05.07.2002  |  München (dpa) - Im Zusammenhang mit der Doping-Problematik hat der Münchner Sportmediziner Helmut Pabst die hohen Belastungen bei den klassischen Radrundfahrten angeprangert.

«Man müsste die klassischen Rennen ändern. Die Tour, den Giro. Von der Belastung des Gesamtorganismus her sind solche Rundfahrten eine unsinnige Quälerei», sagte der Arzt in einem Interview der Tageszeitung «Münchner Merkur» auf die Frage, wie der Radsport dem Doping-Problem Herr werden könnte.

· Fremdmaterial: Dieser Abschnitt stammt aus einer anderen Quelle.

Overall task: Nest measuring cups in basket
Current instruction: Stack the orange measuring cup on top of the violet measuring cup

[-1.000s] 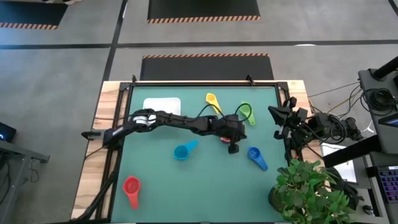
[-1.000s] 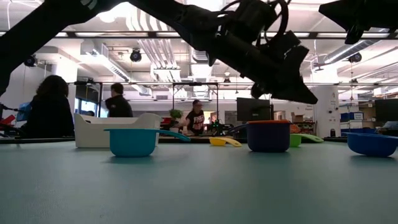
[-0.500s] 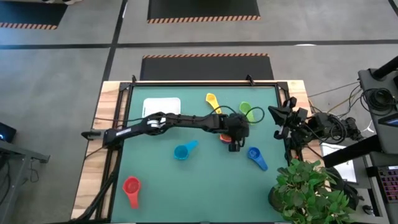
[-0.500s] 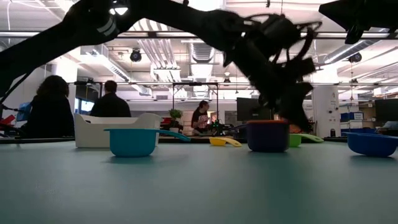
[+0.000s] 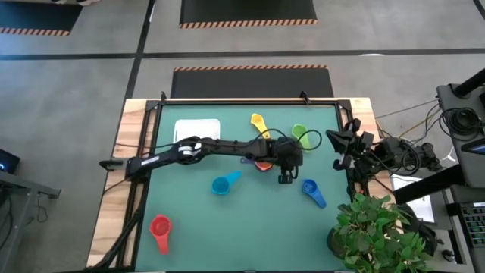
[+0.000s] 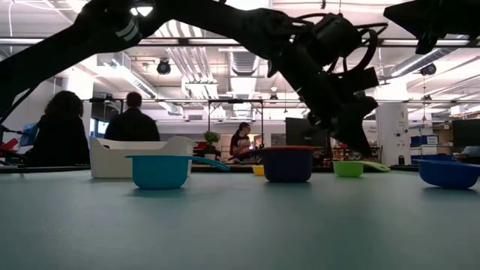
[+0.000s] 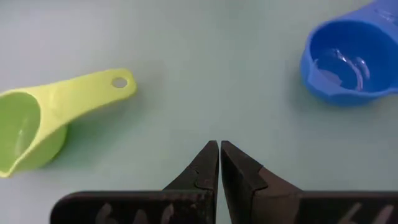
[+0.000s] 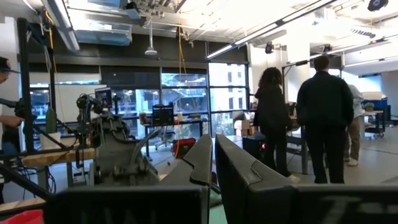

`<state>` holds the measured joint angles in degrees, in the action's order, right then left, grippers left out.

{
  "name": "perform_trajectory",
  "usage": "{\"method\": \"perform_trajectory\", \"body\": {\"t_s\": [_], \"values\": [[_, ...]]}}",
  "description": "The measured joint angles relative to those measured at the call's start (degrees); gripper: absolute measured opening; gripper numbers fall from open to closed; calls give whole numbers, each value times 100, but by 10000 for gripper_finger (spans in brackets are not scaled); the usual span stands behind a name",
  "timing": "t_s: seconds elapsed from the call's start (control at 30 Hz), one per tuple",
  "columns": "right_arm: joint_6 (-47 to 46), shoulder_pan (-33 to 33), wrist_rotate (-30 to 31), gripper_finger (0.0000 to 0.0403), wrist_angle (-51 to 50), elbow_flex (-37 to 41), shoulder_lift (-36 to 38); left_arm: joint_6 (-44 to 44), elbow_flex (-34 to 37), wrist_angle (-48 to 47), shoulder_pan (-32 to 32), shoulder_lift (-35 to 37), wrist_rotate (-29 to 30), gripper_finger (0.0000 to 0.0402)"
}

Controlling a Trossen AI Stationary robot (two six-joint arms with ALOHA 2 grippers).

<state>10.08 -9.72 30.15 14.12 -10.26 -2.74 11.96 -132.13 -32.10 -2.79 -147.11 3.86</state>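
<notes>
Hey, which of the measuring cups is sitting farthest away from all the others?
The red plastic measuring cup, alone near the table's front left corner. The light blue, dark blue, green and yellow ones cluster farther back.

Left arm reaching across the surface, right arm parked

The left arm stretches out long and low, its hand (image 5: 284,178) pointing down with both fingers (image 7: 205,167) pressed together, empty. The right hand (image 5: 339,161) stays folded at the surface's right edge, raised, its fingers (image 8: 202,160) closed too, holding nothing.
</notes>
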Motion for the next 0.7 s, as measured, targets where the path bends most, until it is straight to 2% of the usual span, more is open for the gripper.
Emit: {"method": "perform_trajectory", "body": {"t_s": [0.1,0.37,0.6,0.7], "values": [[-2,0,-2,9,-51,0,0,302,-295,-415,4,18,21,0],[-48,0,-1,9,-113,0,0,1467,-223,-1518,-348,703,-130,0],[-146,0,0,9,-189,0,-4,3048,-218,-2771,-975,844,-1826,0],[-195,0,0,9,-190,0,-4,2995,-201,-2756,-1245,816,-1989,0]]}}
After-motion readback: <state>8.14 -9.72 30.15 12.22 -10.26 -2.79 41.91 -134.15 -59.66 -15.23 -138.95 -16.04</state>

Der Geschäftsführer der Doping-Kontrollagentur PWC, die den Test bei Jan Ullrich vorgenommen hatte, glaubt, man könne die Tour de France ohne Dopingmittel fahren - «nur nicht so schnell».

Der Fall Ullrich erstaune ihn, so Pabst, «weil es in seinem Fall überhaupt keinen Sinn macht, so etwas zu nehmen». Jan Ullrich habe sich zum Zeitpunkt der Kontrolle ja nicht im Training befunden. Die Tatsache, dass Ullrich im Krankenhaus kontrolliert wurde, sei nichts Außergewöhnliches. «Wir nennen das `Kontrollen außerhalb des Trainings`. Das ist ganz normal. Auch wenn sich schon einige Sportler darüber aufgeregt haben, dass wir ins Krankenhaus gekommen sind.»